Using the listing below, please print exactly the lines from the one with "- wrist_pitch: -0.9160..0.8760" through the one with "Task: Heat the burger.". Leave out every picture.

Material supplied –
:::::

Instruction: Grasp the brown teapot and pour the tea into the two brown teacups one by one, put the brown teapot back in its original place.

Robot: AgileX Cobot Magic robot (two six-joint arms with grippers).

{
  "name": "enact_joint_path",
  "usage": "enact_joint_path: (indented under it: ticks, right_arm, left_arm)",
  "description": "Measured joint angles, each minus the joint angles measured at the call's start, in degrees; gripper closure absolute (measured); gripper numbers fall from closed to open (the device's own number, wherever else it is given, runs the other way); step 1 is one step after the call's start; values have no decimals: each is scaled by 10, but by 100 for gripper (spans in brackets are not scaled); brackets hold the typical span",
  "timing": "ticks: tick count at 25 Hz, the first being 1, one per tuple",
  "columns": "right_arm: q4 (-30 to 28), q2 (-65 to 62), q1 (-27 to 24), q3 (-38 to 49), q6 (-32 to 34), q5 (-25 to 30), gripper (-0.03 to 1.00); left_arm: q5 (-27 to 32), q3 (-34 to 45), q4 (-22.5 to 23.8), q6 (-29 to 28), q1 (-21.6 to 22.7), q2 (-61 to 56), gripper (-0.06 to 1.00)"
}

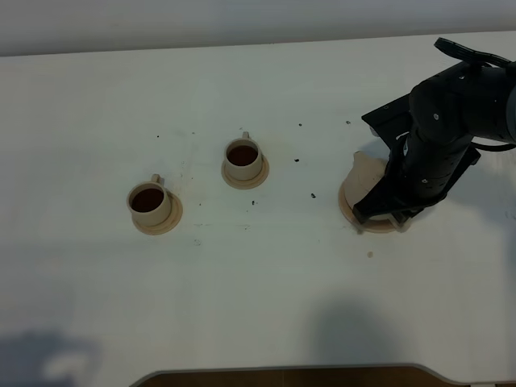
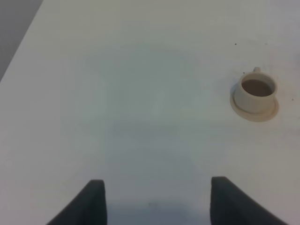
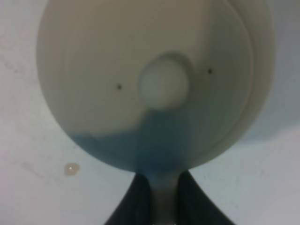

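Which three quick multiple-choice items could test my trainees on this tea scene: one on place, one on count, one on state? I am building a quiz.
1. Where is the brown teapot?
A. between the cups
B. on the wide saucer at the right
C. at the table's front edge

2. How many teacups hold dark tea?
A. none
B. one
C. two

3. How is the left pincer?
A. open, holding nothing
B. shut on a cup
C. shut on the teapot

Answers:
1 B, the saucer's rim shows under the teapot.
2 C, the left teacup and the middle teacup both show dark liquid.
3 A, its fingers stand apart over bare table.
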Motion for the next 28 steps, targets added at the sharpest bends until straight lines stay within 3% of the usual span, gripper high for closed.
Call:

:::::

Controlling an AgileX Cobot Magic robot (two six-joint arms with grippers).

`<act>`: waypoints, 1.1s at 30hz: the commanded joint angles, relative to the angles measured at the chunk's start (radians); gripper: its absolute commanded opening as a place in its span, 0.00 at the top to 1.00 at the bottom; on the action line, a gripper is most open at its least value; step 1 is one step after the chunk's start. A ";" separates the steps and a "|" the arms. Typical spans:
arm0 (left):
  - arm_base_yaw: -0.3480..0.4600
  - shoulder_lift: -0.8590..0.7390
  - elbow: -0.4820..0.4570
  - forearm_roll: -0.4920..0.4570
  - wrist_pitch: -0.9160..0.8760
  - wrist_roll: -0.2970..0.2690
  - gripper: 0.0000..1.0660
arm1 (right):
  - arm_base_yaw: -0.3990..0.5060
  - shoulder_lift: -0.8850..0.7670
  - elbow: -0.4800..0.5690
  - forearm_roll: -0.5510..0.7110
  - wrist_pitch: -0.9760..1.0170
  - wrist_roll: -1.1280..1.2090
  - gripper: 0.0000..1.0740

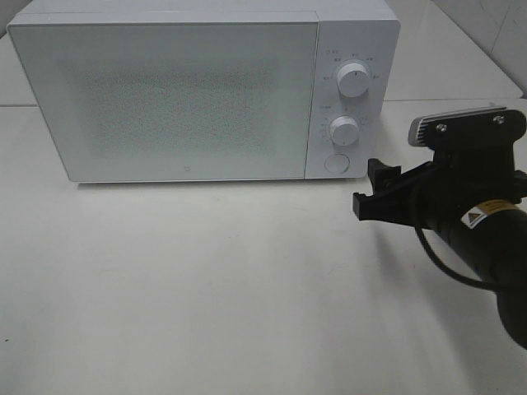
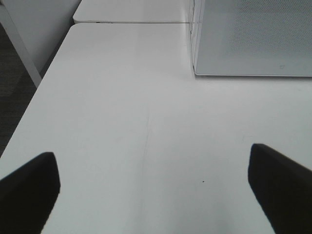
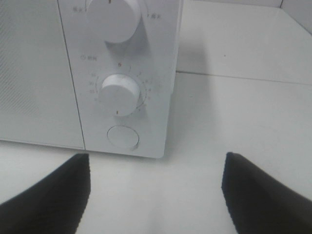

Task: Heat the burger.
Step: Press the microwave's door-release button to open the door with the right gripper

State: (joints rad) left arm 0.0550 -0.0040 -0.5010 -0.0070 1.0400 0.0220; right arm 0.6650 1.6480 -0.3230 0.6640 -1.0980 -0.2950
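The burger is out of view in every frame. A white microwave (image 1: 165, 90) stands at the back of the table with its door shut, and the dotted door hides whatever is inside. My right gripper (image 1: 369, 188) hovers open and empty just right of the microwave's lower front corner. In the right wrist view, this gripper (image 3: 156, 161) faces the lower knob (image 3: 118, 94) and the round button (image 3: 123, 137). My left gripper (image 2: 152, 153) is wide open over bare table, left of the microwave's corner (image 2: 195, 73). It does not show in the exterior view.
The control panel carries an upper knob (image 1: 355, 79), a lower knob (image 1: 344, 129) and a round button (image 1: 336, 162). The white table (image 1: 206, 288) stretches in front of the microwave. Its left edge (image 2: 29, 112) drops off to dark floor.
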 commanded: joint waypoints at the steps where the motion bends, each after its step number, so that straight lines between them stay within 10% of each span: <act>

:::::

Written response –
  - wrist_pitch: -0.9160..0.8760
  - wrist_roll: -0.2970..0.2690
  - gripper: 0.0000..1.0660
arm1 (right):
  - arm_base_yaw: -0.3990..0.5060
  - shoulder_lift: -0.8850..0.7670
  - elbow: -0.4800..0.5690
  - forearm_roll: -0.5510..0.7110
  - wrist_pitch: -0.9760..1.0170
  - wrist_roll: -1.1280..1.2090
  - gripper: 0.0000..1.0740


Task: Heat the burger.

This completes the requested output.